Transcribe exactly the line that contains "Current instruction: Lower" and all lines following it to the end of the material below; omit everything else.

*** Opening of DATA EXCERPT ***

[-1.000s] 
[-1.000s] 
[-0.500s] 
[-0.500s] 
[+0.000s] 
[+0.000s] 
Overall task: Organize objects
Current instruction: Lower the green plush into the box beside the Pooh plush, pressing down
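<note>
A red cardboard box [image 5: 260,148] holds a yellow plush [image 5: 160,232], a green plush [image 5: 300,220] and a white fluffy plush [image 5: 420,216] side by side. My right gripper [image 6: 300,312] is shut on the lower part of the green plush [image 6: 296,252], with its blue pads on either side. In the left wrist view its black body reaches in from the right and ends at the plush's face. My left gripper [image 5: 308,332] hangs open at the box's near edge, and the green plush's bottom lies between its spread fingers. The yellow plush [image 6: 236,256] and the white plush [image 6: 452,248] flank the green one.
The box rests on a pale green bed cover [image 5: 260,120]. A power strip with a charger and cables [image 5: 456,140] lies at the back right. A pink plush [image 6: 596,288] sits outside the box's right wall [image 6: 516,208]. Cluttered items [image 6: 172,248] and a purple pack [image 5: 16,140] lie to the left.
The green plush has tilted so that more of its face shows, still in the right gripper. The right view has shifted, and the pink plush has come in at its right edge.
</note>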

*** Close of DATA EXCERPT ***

▶ SOLUTION FOR THIS TASK
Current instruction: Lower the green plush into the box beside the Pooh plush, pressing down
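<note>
A red cardboard box [image 5: 260,148] holds a yellow plush [image 5: 160,232], a green plush [image 5: 300,220] and a white fluffy plush [image 5: 420,216] side by side. My right gripper [image 6: 300,312] is shut on the lower part of the green plush [image 6: 296,252], with its blue pads on either side. In the left wrist view its black body reaches in from the right and ends at the plush's face. My left gripper [image 5: 308,332] hangs open at the box's near edge, and the green plush's bottom lies between its spread fingers. The yellow plush [image 6: 236,256] and the white plush [image 6: 452,248] flank the green one.
The box rests on a pale green bed cover [image 5: 260,120]. A power strip with a charger and cables [image 5: 456,140] lies at the back right. A pink plush [image 6: 596,288] sits outside the box's right wall [image 6: 516,208]. Cluttered items [image 6: 172,248] and a purple pack [image 5: 16,140] lie to the left.
The green plush has tilted so that more of its face shows, still in the right gripper. The right view has shifted, and the pink plush has come in at its right edge.
</note>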

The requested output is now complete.